Tal's Hill: where home runs go to die, as the Tank discovered in the 8th inning
A lot has changed for both teams since 2005, when the White Sox and Astros were both at the top of their respective leagues. With the departure of Mark Buehrle, the Sox have but two remaining players from the World Series roster (Paulie and A.J.) and the Astros have but one (pitcher Wandy Rodriguez). There is considerable angst among many Sox fans over how the team has fallen off since 2005, with even Paulie commenting about this, but at least we haven't fallen as far or as fast as the Astros, who won only 56 games last year, the worst total in baseball and the worst in franchise history.
The section where Geoff Blum's Game 3-winning home run landed - but strangely there's no commemorative blue seat
The 2005 Killer B's are well represented at Minute Maid. Lance Berkman is still playing, of course, so there's no shrine erected in his honor, but his jersey is the most popular one I saw in the stands, even though he's now on his second team since leaving the Astros. (An aside: Berkman, like Paulie, is a smart professional hitter who pulled his weight in the 2005 series - it's his teammates that didn't - and he inflicted some serious pain on the Rangers in last year's World Series.)
The Crawford Boxes with hand-operated scoreboard: Berkman's favorite spot to land cheap home runs, but fortunately he didn't do so against us
There are shrines, however, for two other Killer B's: Jeff Bagwell and Craig Biggio. Bagwell's focuses on his 449 career home runs (a figure that Paulie will hopefully surpass before his current contract is up), but it was sad to see 2005 listed as his final year. Those pathetic World Series at bats in which he grimaced in pain and frustration as Sox pitchers blew it by him were the final at bats of his big league career.
Jeff Bagwell's shrine focuses on the positive
Craig Biggio lasted a couple more seasons after 2005, long enough to collect his 3000th hit. He was a hard-nosed (dare I say "grindy") player, and I think you have to respect a guy who grinds out 3000 hits over 20 seasons.
Craig Biggio kept on grinding even after 2005
It's not much of a stretch to posit that Minute Maid Park is a happier place for White Sox fans than for Astros fans these days. If you go to one of the Sox/Astros interleague games at Minute Maid this summer, I think you will find Astros fans to be a somewhat downtrodden bunch who accept and perhaps even welcome south siders. There is, after all, at least one food stand selling replica Chicago hot dogs (although "neon relish" must be a garish Texas version of sweet green relish).

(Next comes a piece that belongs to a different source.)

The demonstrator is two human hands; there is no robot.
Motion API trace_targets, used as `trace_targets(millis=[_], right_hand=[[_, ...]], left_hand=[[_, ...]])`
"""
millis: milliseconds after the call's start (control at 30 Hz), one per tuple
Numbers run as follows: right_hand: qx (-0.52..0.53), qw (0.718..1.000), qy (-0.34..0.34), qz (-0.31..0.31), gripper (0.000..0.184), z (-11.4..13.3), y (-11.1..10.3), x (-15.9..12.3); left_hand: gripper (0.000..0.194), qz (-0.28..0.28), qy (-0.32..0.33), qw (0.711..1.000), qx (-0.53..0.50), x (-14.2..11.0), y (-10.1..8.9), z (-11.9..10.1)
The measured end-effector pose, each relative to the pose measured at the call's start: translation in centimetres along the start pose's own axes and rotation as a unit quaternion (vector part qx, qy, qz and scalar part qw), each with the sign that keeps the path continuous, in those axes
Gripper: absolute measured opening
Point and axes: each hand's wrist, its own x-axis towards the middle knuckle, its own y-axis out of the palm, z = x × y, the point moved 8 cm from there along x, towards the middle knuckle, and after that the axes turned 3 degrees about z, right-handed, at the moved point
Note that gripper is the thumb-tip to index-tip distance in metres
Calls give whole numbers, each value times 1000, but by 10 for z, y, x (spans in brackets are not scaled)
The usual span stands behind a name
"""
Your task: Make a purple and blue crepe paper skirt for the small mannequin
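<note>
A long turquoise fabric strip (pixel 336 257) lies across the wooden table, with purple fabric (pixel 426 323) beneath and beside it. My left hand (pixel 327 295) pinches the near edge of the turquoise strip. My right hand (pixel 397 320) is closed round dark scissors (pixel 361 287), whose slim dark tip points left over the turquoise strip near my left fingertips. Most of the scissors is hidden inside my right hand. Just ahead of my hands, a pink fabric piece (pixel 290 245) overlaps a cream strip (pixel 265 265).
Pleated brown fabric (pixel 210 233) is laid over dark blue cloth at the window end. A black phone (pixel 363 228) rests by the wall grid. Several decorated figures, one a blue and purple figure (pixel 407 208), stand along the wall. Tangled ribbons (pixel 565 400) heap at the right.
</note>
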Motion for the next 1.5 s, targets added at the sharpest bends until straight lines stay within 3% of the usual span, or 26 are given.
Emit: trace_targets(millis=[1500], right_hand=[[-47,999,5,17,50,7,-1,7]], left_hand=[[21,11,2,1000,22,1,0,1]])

To welcome Chicago fans, the Astros sell nearly authentic Chicago style hot dogs
Speaking of relish, Sox fans should be relishing the opportunity for our team to beat up on the Astros when they join the AL. After all, why should the Cubs and their fans have all the fun? Hey, maybe we can get the Pirates to transfer into our league (if not division) too. After the second game of this series ended in a tie, the Sox are still undefeated in Minute Maid. On the one hand nothing counts in spring training, and the real games with the Astros take place later this summer. On the other hand, maybe a successful visit to Minute Maid Park is just what the 2012 White Sox need to spur them on to another unexpectedly magical season.